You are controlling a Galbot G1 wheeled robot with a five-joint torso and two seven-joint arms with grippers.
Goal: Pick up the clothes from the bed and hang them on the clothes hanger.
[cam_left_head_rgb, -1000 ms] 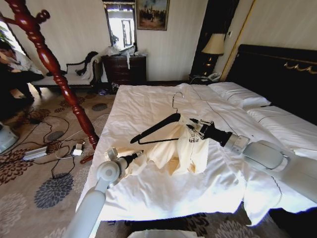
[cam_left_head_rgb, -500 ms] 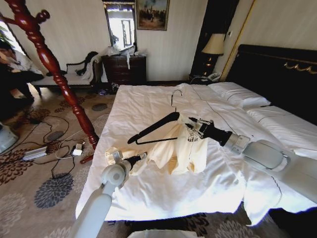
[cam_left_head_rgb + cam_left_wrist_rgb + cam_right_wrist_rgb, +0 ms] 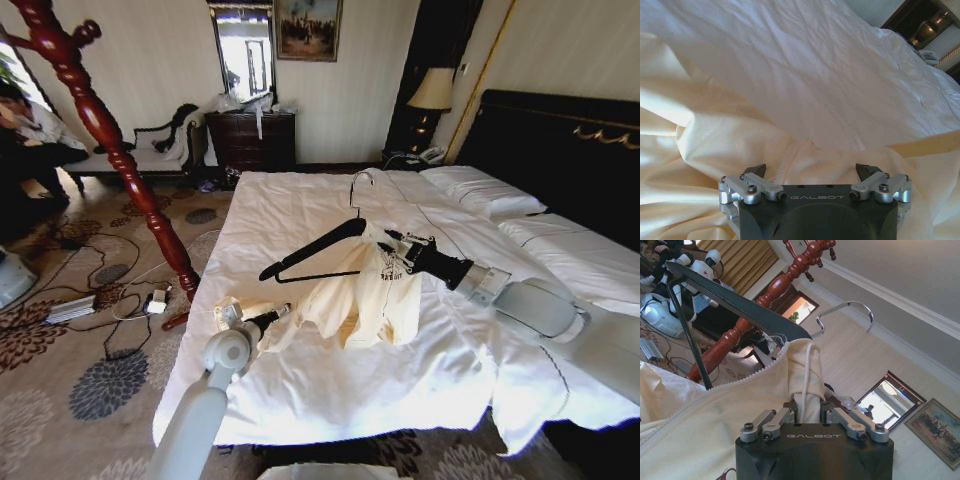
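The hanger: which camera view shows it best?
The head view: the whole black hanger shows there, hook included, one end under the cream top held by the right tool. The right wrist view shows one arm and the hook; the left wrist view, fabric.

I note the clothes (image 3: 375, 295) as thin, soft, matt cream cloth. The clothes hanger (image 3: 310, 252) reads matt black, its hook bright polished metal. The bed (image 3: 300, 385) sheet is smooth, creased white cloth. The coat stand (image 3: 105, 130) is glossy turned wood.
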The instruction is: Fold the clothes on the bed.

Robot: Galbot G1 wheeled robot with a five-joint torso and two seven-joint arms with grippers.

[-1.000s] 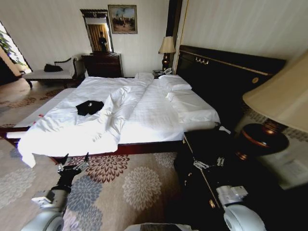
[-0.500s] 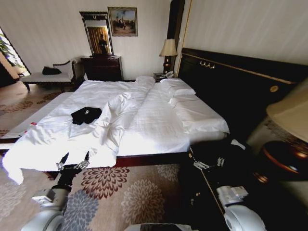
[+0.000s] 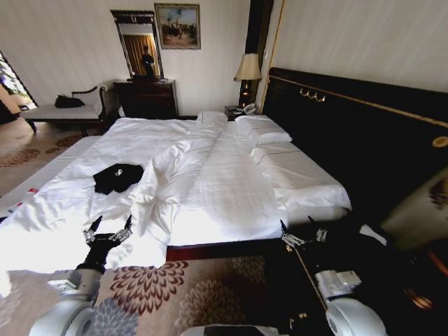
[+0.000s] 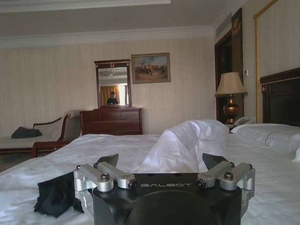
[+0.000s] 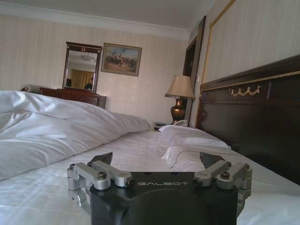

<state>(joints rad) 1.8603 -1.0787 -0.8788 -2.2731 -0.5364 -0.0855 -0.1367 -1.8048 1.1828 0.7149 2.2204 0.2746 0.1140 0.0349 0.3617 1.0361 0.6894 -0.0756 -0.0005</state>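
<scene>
On the bed (image 3: 231, 189), over toward the robot's left, the clothes (image 3: 116, 178) sit crumpled on the white sheet, with a bunched-up ridge of duvet (image 3: 171, 164) just beside them. Left gripper (image 3: 108, 227) hangs at the near mattress edge, fingers spread wide, nothing in them. Right gripper (image 3: 304, 231) is low by the dark headboard (image 3: 350, 133) corner, also splayed open and empty.

"GALBOT" is printed on both claw housings.
</scene>
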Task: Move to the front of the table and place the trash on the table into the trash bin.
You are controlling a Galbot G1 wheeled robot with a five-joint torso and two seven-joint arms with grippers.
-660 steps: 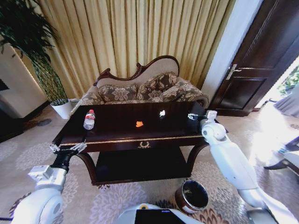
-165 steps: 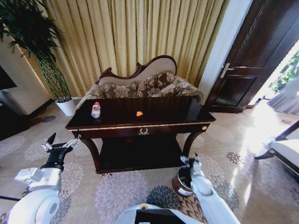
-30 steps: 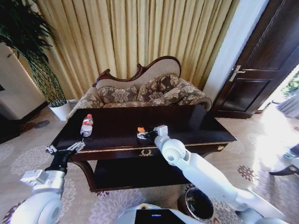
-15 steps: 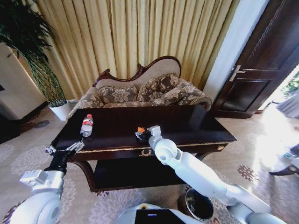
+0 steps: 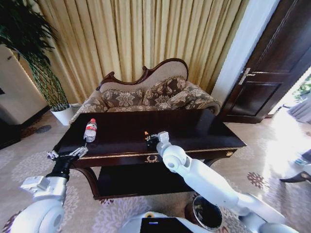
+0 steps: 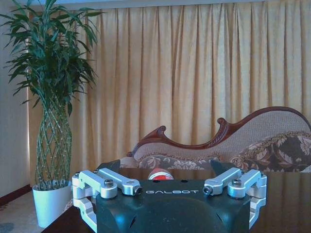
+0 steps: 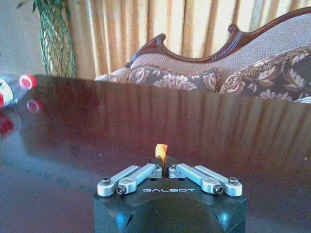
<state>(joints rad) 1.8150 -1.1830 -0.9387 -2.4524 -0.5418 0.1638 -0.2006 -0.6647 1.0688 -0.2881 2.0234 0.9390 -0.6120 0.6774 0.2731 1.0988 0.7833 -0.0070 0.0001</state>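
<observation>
1. Dark glossy wood of the table (image 5: 204, 127) runs across the head view, with the right gripper (image 5: 148, 137) reaching in over the middle of its front half.
2. From the head, the orange scrap (image 5: 146, 133) is a mere speck at the gripper's tip; the right wrist view shows it plainly (image 7: 161, 150), standing up from between the fingers.
3. In that wrist view the right gripper (image 7: 164, 165) has its fingers drawn in until they nearly meet, pinching the scrap just above the tabletop (image 7: 121, 126).
4. The clear bottle (image 5: 91, 130) lies on the table's left part, near the far-left corner and well apart from the right gripper. The right wrist view catches its red cap (image 7: 26, 80) and a reflection in the polish.
5. Low in the head view, on the carpet below the right arm, sits the trash bin (image 5: 206, 212), partly hidden by the arm.
6. The left gripper (image 5: 65, 155) hangs in front of the table's left front corner with its fingers spread wide, holding nothing.
7. The left wrist view looks over that gripper (image 6: 167, 170) at the bottle's red cap (image 6: 160, 174), the sofa (image 6: 252, 145) behind and a potted plant (image 6: 52, 111) beside it.
</observation>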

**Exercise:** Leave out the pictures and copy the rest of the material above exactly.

**Problem solution:**
You are controlling a Galbot G1 wheeled robot with a five-joint torso and two seven-joint arms with grippers.
Goal: Pick up the clothes from the bed and hang them on the clothes hanger.
[cam_left_head_rgb, -1000 ms] 
[cam_left_head_rgb, -500 ms] 
[cam_left_head_rgb + cam_left_wrist_rgb + cam_right_wrist_rgb, +0 ms] 
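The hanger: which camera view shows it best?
The head view: the whole black hanger shows there, hook included, one end under the cream top held by the right tool. The right wrist view shows one arm and the hook; the left wrist view, fabric.

I note the clothes (image 3: 375, 295) as thin, soft, matt cream cloth. The clothes hanger (image 3: 310, 252) reads matt black, its hook bright polished metal. The bed (image 3: 300, 385) sheet is smooth, creased white cloth. The coat stand (image 3: 105, 130) is glossy turned wood.
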The instruction is: Fold the clothes on the bed.

Robot: Galbot G1 wheeled robot with a five-joint torso and two seven-joint arms with grippers.

[-1.000s] 
[-0.500s] 
[+0.000s] 
[+0.000s] 
[+0.000s] 

<state>(joints rad) 1.8603 -1.0787 -0.8788 -2.2731 -0.5364 -0.0855 -0.1367 -1.8048 1.1828 0.7149 2.2204 0.2746 0.1140 0.0349 0.3617 1.0361 0.6894 -0.0756 -0.0005</state>
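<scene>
On the bed (image 3: 231, 189), over toward the robot's left, the clothes (image 3: 116, 178) sit crumpled on the white sheet, with a bunched-up ridge of duvet (image 3: 171, 164) just beside them. Left gripper (image 3: 108, 227) hangs at the near mattress edge, fingers spread wide, nothing in them. Right gripper (image 3: 304, 231) is low by the dark headboard (image 3: 350, 133) corner, also splayed open and empty.

"GALBOT" is printed on both claw housings.
</scene>
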Task: Move to the front of the table and place the trash on the table into the trash bin.
You are controlling a Galbot G1 wheeled robot with a five-joint torso and two seven-joint arms with grippers.
-660 steps: 
-165 steps: 
-30 steps: 
-15 steps: 
+0 steps: 
+0 steps: 
+0 steps: 
<state>(joints rad) 1.8150 -1.1830 -0.9387 -2.4524 -0.5418 0.1638 -0.2006 -0.6647 1.0688 -0.2881 2.0234 0.9390 -0.6120 0.6774 0.2731 1.0988 0.7833 -0.0070 0.0001</state>
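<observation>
1. Dark glossy wood of the table (image 5: 204, 127) runs across the head view, with the right gripper (image 5: 148, 137) reaching in over the middle of its front half.
2. From the head, the orange scrap (image 5: 146, 133) is a mere speck at the gripper's tip; the right wrist view shows it plainly (image 7: 161, 150), standing up from between the fingers.
3. In that wrist view the right gripper (image 7: 164, 165) has its fingers drawn in until they nearly meet, pinching the scrap just above the tabletop (image 7: 121, 126).
4. The clear bottle (image 5: 91, 130) lies on the table's left part, near the far-left corner and well apart from the right gripper. The right wrist view catches its red cap (image 7: 26, 80) and a reflection in the polish.
5. Low in the head view, on the carpet below the right arm, sits the trash bin (image 5: 206, 212), partly hidden by the arm.
6. The left gripper (image 5: 65, 155) hangs in front of the table's left front corner with its fingers spread wide, holding nothing.
7. The left wrist view looks over that gripper (image 6: 167, 170) at the bottle's red cap (image 6: 160, 174), the sofa (image 6: 252, 145) behind and a potted plant (image 6: 52, 111) beside it.
</observation>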

This exercise calls for no further output.